( Pattern Recognition )

1. A box contains 10,000 ball bearings of similar size: nominally 0.8 cm in diameter. Assume the ball bearing ** masses** are Gaussian distributed with a standard deviation of 0.05 g. Some of the ball bearings are made from a proprietary alloy, which has a density of 4.1 g/cm

^{3}. The others are made from titanium, which has a density of 4.5 g/cm

^{3}. We wish to use these ball bearings in the manufacture of several machines. However, it is important to use the correct type of ball bearing for each application. Some machines can use the proprietary alloy ball bearings, which are relatively inexpensive and not as strong as the titanium. Others must have the titanium ball bearings or they will fail prematurely.

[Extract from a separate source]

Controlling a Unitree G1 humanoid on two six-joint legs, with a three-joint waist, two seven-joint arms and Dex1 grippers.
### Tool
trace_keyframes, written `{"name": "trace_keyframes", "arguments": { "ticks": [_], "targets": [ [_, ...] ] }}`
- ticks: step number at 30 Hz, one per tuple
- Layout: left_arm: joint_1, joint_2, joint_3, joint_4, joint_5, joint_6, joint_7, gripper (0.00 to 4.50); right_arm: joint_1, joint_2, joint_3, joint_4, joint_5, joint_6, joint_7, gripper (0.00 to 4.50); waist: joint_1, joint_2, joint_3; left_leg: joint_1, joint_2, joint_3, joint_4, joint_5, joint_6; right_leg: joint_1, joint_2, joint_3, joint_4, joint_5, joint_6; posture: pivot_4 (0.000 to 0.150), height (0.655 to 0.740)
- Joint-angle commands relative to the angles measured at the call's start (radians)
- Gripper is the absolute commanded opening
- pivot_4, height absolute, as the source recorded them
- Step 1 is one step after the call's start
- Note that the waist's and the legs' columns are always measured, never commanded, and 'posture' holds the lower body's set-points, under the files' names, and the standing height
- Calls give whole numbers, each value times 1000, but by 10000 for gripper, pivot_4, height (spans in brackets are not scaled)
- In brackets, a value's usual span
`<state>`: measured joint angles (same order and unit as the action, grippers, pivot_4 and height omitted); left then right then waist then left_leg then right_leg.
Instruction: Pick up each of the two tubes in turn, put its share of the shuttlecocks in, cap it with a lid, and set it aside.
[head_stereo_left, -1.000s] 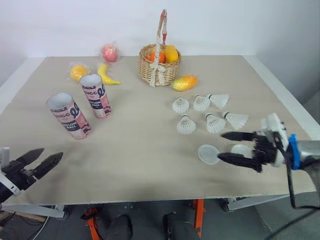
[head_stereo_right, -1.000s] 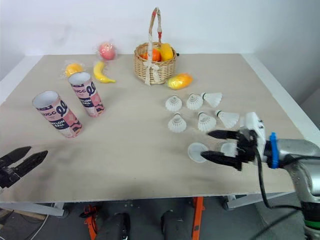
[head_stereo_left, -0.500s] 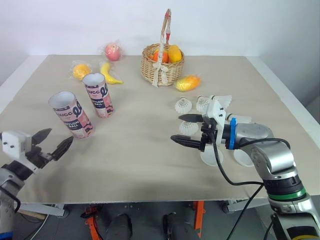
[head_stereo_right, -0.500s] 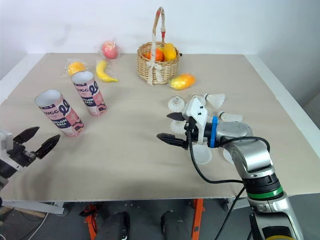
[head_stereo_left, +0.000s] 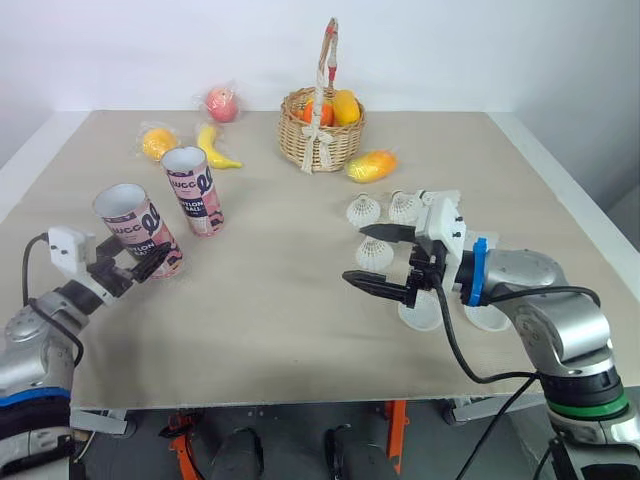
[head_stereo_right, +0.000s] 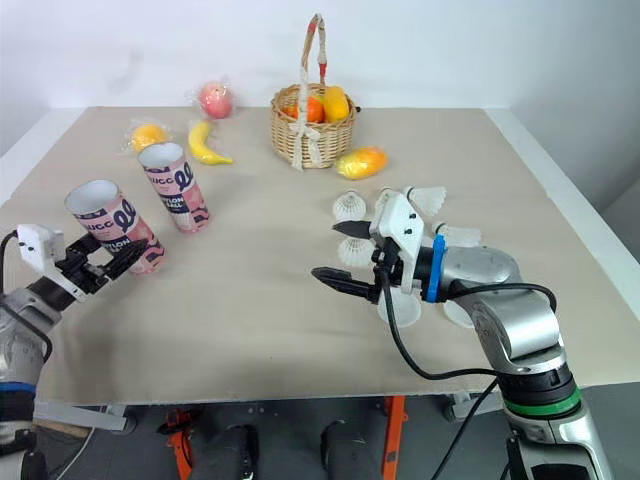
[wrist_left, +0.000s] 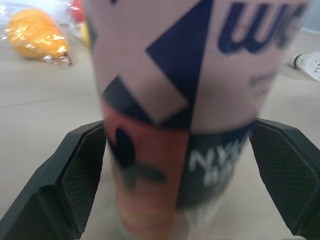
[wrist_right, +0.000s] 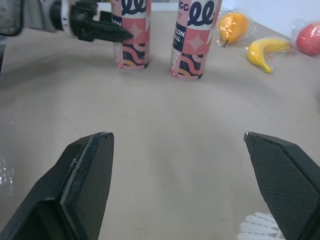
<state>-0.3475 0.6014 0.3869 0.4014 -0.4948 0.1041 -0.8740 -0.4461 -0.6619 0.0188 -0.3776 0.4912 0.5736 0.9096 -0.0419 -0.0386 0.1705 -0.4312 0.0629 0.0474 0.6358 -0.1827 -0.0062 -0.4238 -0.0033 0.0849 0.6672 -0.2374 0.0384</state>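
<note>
Both arms extended, both grippers spread.
The left gripper (head_stereo_left: 148, 266) sits low at the near left, reaching in from the near-left corner, its two black fingers parted and pointing right. The right gripper (head_stereo_left: 356, 256) hangs near the centre, elbow bent at the near right, fingers wide apart, pointing left.

Bright, even light comes from overhead, leaving only faint, soft-edged shadows on the table (head_stereo_left: 270, 310) under my right gripper (head_stereo_left: 355, 255) and beside the near tube (head_stereo_left: 140, 232). The white wall (head_stereo_left: 450, 50) behind is close to washed out, and the plastic wrap on the orange fruit (wrist_left: 35, 32) glints. From my left wrist, that tube stands so close its print is blurred.
</note>
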Motion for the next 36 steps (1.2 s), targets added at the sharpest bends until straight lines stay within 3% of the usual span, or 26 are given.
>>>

a. Devise a maximum likelihood method to classify each ball bearing as either class 1 (alloy) or class 2 (titanium) based only upon its measured mass. Determine the decision boundary between these classes. Plot the likelihood pdfs and indicate the decision boundary position.

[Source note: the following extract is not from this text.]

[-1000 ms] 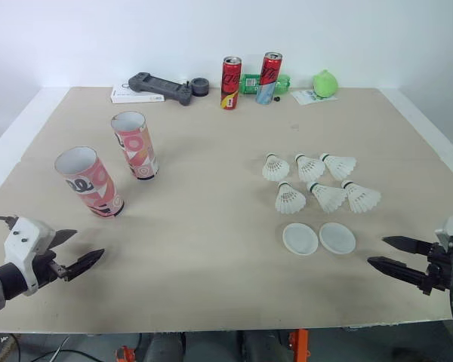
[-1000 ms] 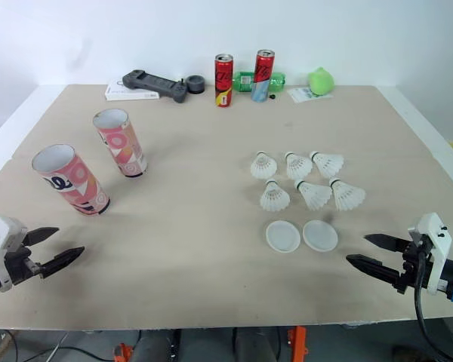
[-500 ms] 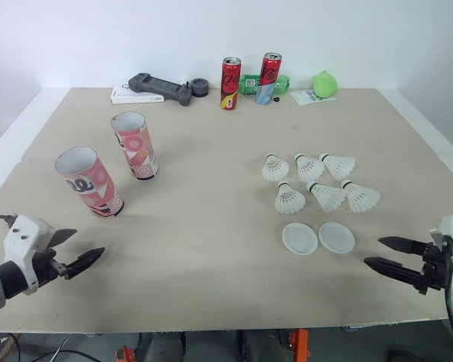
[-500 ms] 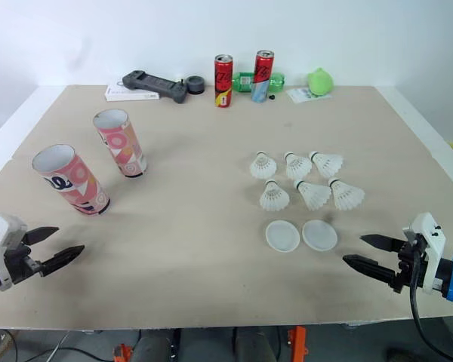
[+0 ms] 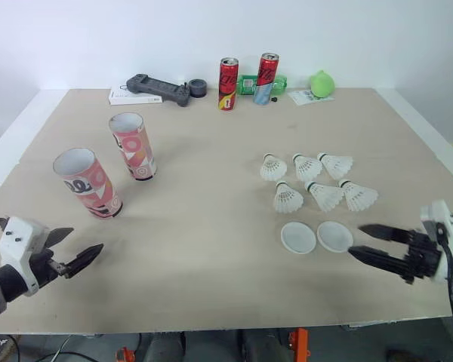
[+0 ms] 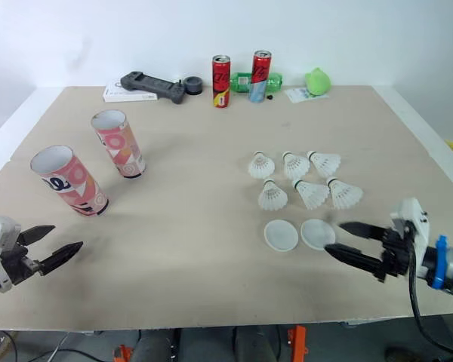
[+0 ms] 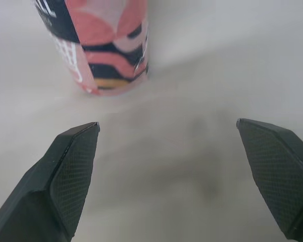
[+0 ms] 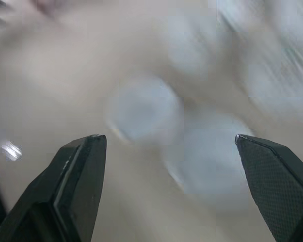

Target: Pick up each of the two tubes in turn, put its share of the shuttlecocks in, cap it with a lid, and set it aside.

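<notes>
Two pink patterned tubes stand open-topped at the table's left, the nearer tube (image 5: 87, 182) and the farther tube (image 5: 133, 145). Several white shuttlecocks (image 5: 314, 181) lie in two rows right of centre, with two white lids (image 5: 298, 237) (image 5: 334, 236) side by side in front of them. My left gripper (image 5: 74, 250) is open near the front left edge, pointing at the nearer tube's base (image 7: 108, 55). My right gripper (image 5: 365, 242) is open and empty just right of the lids, which show blurred (image 8: 146, 111) ahead of its fingers.
Along the back edge stand two red cans (image 5: 228, 73) (image 5: 266, 78), a green bottle lying down (image 5: 251, 83), a green ball (image 5: 322, 83), a black controller (image 5: 158, 87) on a white box and a tape roll (image 5: 197, 88). The table's front edge runs just below both grippers.
My right gripper has moved left and slightly up the table, from the front right corner to just beside the right lid. The left gripper has stayed about where it was, still open.
</notes>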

b. Assume it is known that the box contains 9,000 alloy ball bearings and 1,000 titanium ball bearings. Devise a Bayesian method to classify each ball bearing as either class 1 (alloy) or class 2 (titanium) based only upon its measured mass. Determine the decision boundary between these classes. Plot the posterior pdfs and indicate the decision boundary position.

c. Compute the total probability of error (the sum of the individual misclassification errors) for both part (a) and part (b). Show how you derive these values.

d. Let’s characterize the expected loss of using a titanium bearing where an alloy bearing should be used as $0.25. This reflects the case that the titanium bearing is more expensive than the alloy bearing. However, let’s say the expected loss of using an alloy bearing where a titanium bearing should be used as $100. This reflects the cost of premature failure of a machine built with an inadequate ball bearing. With these losses included, repeat part (a) to minimize risk.

e. Repeat part (b) using the losses described in part (d) to minimize risk.

HINT: You’ll need to convert from diameter to mass in order to classify.